If this is a total mystery to you, however, we’re here to help you appreciate this different way of computing. What’s more, even though using a real analogue computer isn’t an option for most people, we’ll show you how to delve into the principles using software that can simulate the vital elements of an analogue computer.
An analogue approach
An analogue computer is a device in which a value is represented by some continuously variable physical quantity. So, for example, in an eight-bit digital computer, the value 10 might be represented by the voltages 0V, 0V, 0V, 0V, 3.3V, 0V, 0V and 3.3V (so, 00001001), each on different circuits, but an analogue representation might be 10V on a single electrical circuit. Although it’ll be our emphasis here, that physical quantity doesn’t have to be an electrical voltage. In fact early analogue computers used a whole range of physical quantities including fluid pressure and rotational position. A simple example of an analogue calculator serves to illustrate the principle using length to represent values.

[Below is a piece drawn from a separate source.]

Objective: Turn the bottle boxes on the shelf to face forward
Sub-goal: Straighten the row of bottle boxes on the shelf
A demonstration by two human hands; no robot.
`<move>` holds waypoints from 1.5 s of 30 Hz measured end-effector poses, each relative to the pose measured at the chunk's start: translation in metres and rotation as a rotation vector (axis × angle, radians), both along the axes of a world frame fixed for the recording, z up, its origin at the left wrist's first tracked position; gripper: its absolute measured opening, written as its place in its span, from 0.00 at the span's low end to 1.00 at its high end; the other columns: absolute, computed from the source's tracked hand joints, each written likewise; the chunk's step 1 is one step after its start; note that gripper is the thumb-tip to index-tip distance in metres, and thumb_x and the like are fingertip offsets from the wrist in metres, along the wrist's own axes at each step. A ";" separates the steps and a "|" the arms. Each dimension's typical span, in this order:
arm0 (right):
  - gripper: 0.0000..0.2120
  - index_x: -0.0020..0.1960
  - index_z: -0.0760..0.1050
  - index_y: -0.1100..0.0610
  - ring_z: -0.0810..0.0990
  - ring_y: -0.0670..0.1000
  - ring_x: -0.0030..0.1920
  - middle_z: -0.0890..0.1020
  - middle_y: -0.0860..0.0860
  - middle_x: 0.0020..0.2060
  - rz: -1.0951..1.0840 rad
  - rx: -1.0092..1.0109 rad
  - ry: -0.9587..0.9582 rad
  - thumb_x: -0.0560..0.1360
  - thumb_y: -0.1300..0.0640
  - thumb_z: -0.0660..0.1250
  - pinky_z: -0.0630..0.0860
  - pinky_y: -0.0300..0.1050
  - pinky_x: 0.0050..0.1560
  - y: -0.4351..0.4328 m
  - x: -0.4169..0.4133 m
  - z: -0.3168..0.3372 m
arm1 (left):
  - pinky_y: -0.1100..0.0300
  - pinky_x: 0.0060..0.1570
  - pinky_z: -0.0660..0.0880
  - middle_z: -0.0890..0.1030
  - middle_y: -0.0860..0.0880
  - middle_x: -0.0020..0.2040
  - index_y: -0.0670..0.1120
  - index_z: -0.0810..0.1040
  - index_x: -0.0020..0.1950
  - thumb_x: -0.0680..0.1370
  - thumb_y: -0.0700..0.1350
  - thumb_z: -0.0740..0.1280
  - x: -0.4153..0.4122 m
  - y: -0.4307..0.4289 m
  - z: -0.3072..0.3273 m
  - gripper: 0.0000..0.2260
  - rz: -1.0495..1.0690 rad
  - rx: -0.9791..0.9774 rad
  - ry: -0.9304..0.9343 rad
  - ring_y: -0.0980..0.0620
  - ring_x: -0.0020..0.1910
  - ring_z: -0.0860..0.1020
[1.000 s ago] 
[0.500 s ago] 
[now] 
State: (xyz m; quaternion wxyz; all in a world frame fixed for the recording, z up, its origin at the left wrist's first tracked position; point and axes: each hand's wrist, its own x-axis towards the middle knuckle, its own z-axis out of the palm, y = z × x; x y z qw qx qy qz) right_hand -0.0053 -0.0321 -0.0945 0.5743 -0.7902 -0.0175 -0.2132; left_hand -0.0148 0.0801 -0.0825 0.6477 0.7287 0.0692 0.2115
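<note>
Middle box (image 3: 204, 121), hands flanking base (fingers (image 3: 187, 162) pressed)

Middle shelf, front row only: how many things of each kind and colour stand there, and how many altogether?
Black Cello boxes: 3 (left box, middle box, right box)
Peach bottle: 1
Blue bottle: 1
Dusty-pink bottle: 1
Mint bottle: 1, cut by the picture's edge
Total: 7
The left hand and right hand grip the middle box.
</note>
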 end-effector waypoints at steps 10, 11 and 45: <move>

Create two linear scales, divided from 0 to 10 with divisions of 0.1 as shown in yellow ( belowleft), and print them out, ideally on sturdy paper or thin card. It doesn’t matter what absolute length they are. Now place them against each other on a flat surface – you’ve just made an analogue adder or subtractor, as we’re about to see by adding together the two numbers 3.4 and 5.5. So, as shown in the photo, slide the top scale so that 0 lines up with 3.4 on the bottom scale. Now, look along the top scale until you find 5.5 and read off the value below it on the bottom scale. It is, of course, 8.9.
Although this is a simple example of using a mechanical device to carry out a calculation that you could do in your head, a similar principle was used in the slide rule. In principle it was the same as our adding analogue calculator except, instead of linear scales, it had logarithmic scales. Because adding logarithms results in multiplication and subtracting them results in division, the slide rule provided a quick and easy way of multiplication and division. If you feel so inspired, you could try this out yourself by printing out a couple of logarithmic scales as shown in the top part of the photo.
Electronic analogue
Jobs involving just simple calculations like addition, subtraction, multiplication and division would have never justified an electronic analogue computing
approach because there were much better ways, not least of which being the digital computer. However, once we get to scientific calculations such as simulation, analogue methods came into their own and gave digital computers a run for their money for many years.

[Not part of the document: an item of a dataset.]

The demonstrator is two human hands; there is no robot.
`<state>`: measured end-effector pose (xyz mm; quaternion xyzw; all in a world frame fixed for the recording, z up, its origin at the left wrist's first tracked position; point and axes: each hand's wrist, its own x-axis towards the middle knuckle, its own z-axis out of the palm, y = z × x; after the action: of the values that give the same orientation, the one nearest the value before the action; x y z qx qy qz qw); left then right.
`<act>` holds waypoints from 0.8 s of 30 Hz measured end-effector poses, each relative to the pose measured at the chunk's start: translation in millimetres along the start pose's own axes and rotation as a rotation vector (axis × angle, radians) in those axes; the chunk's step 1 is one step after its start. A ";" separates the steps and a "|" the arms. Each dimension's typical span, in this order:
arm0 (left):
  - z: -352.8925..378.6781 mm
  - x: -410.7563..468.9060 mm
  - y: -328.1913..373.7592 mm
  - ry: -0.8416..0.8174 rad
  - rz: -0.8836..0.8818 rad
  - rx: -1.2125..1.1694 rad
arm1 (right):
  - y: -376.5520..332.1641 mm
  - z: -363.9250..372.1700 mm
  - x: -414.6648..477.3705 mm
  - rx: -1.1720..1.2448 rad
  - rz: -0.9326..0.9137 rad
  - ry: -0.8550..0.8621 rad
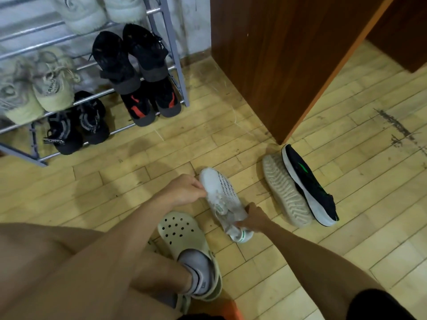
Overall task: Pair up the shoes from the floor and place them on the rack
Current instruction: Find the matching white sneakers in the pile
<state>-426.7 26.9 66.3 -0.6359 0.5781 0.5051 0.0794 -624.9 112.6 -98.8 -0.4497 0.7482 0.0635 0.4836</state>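
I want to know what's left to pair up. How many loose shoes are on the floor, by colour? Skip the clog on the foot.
white sneaker: 1, held by the left hand and the right hand
beige shoe, sole up: 1
black sneaker with green marks, on its side: 1
Total: 3

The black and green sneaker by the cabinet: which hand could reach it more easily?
Probably the right. The right hand holds the white sneaker at its heel, on the side nearer the black and green sneaker; the left hand is on the far side, toward the rack.
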 end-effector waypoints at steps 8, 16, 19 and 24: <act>-4.8 -5.4 -2.0 0.007 -0.005 0.021 | -14.1 -20.4 -12.3 0.344 0.086 -0.232; -11.0 -42.6 19.2 0.025 -0.020 -0.161 | -77.7 -92.9 -63.3 0.638 -0.248 -0.154; -34.0 -59.5 26.7 0.077 -0.047 -0.359 | -119.4 -123.0 -90.5 0.620 -0.416 -0.117; -89.4 -101.2 37.6 0.353 0.128 -0.641 | -201.2 -157.2 -151.4 0.572 -0.648 -0.047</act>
<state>-390.0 20.0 201.5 -0.6682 0.4341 0.5470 -0.2566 -562.5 3.7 170.2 -0.5076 0.5446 -0.2913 0.6008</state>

Simulation tasks – as used in so many branches of engineering, weather forecasting, and scientific research – involve solving differential equations. These require the mathematical function of integration. In the analogue realm, all that’s needed to perform this task is a fairly simple electronic circuit element called an integrator. This assembly of a so-called operational amplifier, or op-amp for short, resistors and a capacitor sums the voltages on its several inputs and generates an output signal which is the integral of that sum with respect to time.
In addition to integrators, analogue computers had, as an absolute minimum, summers, which generated an output voltage equal to the sum of its inputs (actually, it also negated its output so it could be used as an inverter) and potentiometers. A potentiometer is a device like the volume control on a conventional radio, and generates an output voltage that’s equal to its input voltage divided by a constant, which is set by rotating its knob.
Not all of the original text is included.